* [What needs to be done]
Return the lines below that contain "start".

* [Given information]

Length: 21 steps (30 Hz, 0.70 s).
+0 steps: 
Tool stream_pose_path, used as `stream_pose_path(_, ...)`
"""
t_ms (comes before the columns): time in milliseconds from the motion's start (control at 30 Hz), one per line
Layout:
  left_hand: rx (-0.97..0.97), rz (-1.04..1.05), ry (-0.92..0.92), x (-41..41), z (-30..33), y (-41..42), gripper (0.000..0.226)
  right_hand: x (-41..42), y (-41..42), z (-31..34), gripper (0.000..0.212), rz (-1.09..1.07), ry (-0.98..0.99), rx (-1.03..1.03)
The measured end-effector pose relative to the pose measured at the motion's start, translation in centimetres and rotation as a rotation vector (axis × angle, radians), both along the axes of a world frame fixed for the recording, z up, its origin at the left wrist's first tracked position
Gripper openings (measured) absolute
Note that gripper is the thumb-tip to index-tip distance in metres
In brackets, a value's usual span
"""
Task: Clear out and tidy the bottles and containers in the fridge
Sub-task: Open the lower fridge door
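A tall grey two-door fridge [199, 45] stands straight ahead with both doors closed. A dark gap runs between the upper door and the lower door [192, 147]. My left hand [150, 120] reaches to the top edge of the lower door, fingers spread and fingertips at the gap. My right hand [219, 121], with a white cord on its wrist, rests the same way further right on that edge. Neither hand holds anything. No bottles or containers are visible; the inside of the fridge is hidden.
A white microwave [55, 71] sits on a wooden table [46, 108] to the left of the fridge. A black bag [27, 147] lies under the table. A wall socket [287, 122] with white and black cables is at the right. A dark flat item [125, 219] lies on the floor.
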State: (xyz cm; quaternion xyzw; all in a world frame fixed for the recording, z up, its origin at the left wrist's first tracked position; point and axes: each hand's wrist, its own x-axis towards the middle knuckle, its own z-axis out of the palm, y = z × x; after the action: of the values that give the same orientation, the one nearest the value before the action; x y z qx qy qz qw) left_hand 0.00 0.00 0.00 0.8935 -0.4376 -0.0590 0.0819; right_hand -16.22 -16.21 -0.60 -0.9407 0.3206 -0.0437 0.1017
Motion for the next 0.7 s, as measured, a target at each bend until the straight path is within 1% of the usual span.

* [Answer box]
t_ms (comes before the columns): time in milliseconds from the motion's start (control at 30 Hz), one per line
The measured end-effector pose relative to the pose measured at the motion's start, translation in centimetres and rotation as a rotation vector (axis × angle, radians), both along the axes of a world frame fixed for the recording, z up, its origin at the left wrist's first tracked position

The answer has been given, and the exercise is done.